## Stored records:
- Opening Delimiter -

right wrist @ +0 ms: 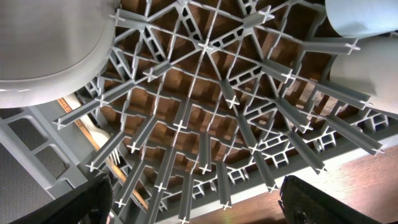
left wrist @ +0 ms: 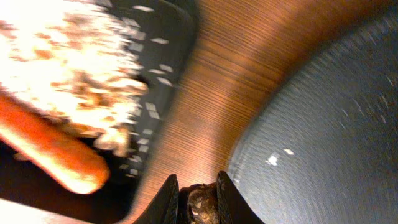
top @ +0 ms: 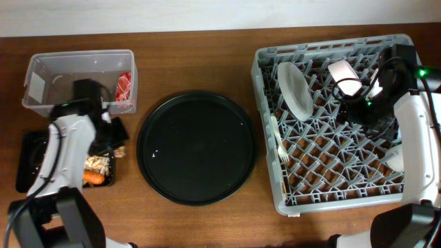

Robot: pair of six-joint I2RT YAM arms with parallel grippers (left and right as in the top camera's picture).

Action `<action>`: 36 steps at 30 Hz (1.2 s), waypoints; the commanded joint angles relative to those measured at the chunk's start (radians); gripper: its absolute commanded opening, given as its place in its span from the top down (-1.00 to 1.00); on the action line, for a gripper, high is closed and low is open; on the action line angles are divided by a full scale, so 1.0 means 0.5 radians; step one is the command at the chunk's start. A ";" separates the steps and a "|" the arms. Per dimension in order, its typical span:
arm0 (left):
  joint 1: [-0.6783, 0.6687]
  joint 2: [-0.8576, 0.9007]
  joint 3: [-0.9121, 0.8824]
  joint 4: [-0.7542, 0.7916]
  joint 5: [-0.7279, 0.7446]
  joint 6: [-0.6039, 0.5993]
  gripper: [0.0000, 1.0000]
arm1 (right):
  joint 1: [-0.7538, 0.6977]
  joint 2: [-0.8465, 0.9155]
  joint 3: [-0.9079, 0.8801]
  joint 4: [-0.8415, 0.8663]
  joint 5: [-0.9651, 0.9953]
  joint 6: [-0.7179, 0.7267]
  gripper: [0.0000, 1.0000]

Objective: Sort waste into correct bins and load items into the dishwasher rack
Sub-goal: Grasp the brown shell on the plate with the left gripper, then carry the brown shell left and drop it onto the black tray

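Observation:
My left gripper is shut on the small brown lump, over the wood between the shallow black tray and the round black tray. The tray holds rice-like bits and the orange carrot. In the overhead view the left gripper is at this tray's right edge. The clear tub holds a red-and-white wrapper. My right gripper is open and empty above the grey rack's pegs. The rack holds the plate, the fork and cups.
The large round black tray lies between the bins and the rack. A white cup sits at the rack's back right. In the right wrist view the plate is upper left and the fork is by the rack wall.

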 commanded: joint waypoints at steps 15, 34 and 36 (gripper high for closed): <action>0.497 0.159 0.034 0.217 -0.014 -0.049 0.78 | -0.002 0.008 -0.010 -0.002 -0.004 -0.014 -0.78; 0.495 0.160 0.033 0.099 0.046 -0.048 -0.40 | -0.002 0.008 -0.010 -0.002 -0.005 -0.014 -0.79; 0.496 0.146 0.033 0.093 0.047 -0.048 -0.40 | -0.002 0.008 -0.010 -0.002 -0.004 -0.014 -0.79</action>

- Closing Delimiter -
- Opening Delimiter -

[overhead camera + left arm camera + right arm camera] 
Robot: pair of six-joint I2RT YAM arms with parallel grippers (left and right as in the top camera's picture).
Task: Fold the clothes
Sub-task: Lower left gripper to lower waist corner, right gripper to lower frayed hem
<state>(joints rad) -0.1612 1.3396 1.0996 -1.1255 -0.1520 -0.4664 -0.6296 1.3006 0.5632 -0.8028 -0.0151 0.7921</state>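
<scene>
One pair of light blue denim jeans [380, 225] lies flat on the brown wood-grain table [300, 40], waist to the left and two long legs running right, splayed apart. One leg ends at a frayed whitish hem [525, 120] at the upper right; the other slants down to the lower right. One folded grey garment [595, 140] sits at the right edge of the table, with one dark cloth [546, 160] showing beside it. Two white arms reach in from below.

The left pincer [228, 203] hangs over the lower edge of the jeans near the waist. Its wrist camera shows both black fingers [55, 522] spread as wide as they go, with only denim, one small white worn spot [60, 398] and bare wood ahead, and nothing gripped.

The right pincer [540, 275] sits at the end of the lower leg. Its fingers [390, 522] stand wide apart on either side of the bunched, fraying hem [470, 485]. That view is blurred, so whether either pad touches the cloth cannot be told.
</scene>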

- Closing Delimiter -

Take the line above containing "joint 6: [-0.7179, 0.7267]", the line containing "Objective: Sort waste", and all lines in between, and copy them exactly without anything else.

  joint 6: [-0.7179, 0.7267]
  gripper: [0.0000, 1.0000]

Objective: Sort waste into correct bins and load items into the dishwasher rack

No additional response is needed to complete this exercise.